Task to complete = Please return the listing below word for word, minus its pictures.

Given information =
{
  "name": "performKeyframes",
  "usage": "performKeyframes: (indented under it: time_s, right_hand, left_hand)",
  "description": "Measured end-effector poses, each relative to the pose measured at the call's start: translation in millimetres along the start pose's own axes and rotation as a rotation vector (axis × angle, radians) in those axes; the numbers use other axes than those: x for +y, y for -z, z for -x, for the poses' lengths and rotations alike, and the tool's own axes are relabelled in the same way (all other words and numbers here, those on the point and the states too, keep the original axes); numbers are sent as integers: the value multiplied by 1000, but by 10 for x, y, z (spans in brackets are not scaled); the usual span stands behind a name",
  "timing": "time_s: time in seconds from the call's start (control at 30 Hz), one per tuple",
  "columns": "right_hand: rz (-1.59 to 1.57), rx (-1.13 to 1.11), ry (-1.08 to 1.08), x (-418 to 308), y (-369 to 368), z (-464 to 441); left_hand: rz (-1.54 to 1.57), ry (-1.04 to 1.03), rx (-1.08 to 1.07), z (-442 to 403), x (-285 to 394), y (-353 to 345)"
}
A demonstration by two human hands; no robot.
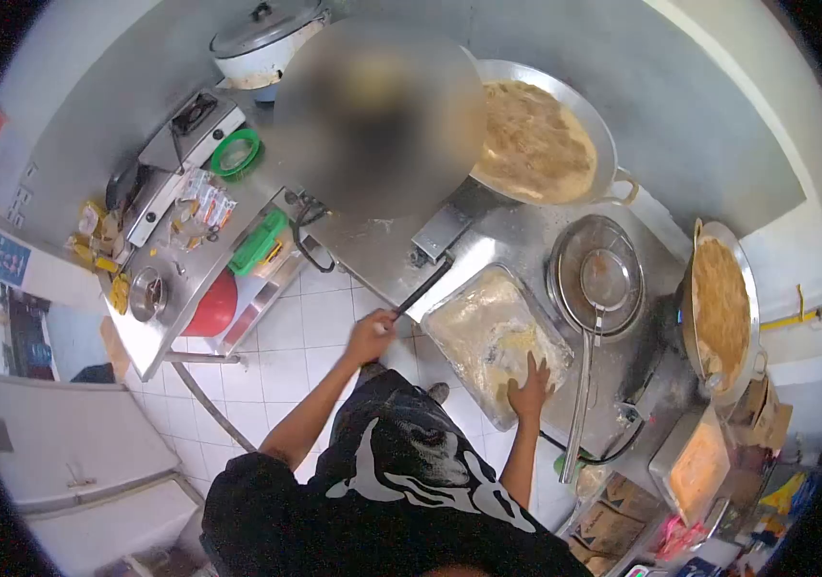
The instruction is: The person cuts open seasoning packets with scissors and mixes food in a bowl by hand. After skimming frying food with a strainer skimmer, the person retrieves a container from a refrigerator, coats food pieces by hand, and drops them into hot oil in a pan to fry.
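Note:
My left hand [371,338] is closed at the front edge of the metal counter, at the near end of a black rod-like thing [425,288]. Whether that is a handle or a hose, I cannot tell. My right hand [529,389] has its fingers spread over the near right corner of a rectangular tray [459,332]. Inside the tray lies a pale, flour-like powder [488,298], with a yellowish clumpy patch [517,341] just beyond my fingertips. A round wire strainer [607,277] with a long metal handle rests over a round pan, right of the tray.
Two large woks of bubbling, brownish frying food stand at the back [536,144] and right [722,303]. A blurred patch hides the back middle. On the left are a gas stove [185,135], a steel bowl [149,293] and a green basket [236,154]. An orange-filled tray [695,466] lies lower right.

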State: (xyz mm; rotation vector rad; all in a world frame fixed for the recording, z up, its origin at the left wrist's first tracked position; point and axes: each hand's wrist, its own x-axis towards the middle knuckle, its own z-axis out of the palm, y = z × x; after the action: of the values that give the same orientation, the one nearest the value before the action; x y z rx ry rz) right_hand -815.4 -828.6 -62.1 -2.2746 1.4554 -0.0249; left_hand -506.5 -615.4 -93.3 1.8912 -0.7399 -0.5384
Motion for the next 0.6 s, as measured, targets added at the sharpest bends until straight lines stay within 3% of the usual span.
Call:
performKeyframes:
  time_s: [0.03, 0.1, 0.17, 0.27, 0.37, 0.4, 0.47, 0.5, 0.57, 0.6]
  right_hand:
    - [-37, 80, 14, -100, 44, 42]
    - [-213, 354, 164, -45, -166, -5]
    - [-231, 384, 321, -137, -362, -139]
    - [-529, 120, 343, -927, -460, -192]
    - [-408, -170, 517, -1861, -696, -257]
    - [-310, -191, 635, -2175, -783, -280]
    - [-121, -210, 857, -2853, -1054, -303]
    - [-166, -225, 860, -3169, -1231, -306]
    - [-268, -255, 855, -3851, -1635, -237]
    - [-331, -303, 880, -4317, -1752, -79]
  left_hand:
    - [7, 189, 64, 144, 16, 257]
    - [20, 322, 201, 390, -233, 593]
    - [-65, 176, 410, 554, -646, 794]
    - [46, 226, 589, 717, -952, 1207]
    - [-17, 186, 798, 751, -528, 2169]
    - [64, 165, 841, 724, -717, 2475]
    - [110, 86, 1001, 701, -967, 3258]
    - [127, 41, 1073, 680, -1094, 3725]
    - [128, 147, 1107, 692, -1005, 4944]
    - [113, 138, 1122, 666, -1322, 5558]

Completed exercise =
{
  "name": "performKeyframes",
  "usage": "performKeyframes: (indented under it: time_s, right_hand, left_hand)",
  "description": "Measured end-effector poses, each relative to the pose measured at the call's start: translation in millimetres along the start pose's own axes and rotation as a rotation vector (axis × angle, radians) in those axes; the numbers use other axes than those: x for +y, y for -z, z for -x, for the poses' lengths and rotations alike, and the tool's own axes are relabelled in the same way (all other words and numbers here, those on the point and the states too, keep the original axes); numbers are sent as integers: the value multiplied by 1000, but by 10 for x, y, z (spans in brackets are not scaled); the usual span stands behind a name",
  "timing": "time_s: time in seconds from the call's start (control at 30 Hz), one per tuple",
  "columns": "right_hand: rz (-1.59 to 1.57), rx (-1.13 to 1.11), ry (-1.08 to 1.08), x (-418 to 308), y (-369 to 368), z (-464 to 441); left_hand: rz (-1.54 to 1.57), ry (-1.04 to 1.03), rx (-1.08 to 1.07), z (-442 to 403), x (-285 to 394), y (-353 to 345)"
}
A demonstration by two human hands; no robot.
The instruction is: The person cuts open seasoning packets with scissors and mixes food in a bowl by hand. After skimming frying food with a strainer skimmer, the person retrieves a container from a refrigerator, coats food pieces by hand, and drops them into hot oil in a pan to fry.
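Note:
My left hand [371,338] is closed at the front edge of the metal counter, at the near end of a black rod-like thing [425,288]. Whether that is a handle or a hose, I cannot tell. My right hand [529,389] has its fingers spread over the near right corner of a rectangular tray [459,332]. Inside the tray lies a pale, flour-like powder [488,298], with a yellowish clumpy patch [517,341] just beyond my fingertips. A round wire strainer [607,277] with a long metal handle rests over a round pan, right of the tray.
Two large woks of bubbling, brownish frying food stand at the back [536,144] and right [722,303]. A blurred patch hides the back middle. On the left are a gas stove [185,135], a steel bowl [149,293] and a green basket [236,154]. An orange-filled tray [695,466] lies lower right.
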
State: (xyz mm; rotation vector rad; all in a world frame fixed for the recording, z up, its origin at the left wrist's first tracked position; point and axes: each hand's wrist, its own x-axis towards the middle knuckle, its own z-axis out of the palm, y = z × x; after the action: of the values that give the same orientation, the one nearest the value before the action; x y z rx ry rz) right_hand -815.4 -828.6 -62.1 -2.2746 1.4554 -0.0249; left_hand -506.5 -615.4 -93.3 1.8912 -0.7399 -0.5384
Motion for the next 0.6 s, as measured, targets added at the sharpest bends until straight lines stay within 3% of the usual span.
Call:
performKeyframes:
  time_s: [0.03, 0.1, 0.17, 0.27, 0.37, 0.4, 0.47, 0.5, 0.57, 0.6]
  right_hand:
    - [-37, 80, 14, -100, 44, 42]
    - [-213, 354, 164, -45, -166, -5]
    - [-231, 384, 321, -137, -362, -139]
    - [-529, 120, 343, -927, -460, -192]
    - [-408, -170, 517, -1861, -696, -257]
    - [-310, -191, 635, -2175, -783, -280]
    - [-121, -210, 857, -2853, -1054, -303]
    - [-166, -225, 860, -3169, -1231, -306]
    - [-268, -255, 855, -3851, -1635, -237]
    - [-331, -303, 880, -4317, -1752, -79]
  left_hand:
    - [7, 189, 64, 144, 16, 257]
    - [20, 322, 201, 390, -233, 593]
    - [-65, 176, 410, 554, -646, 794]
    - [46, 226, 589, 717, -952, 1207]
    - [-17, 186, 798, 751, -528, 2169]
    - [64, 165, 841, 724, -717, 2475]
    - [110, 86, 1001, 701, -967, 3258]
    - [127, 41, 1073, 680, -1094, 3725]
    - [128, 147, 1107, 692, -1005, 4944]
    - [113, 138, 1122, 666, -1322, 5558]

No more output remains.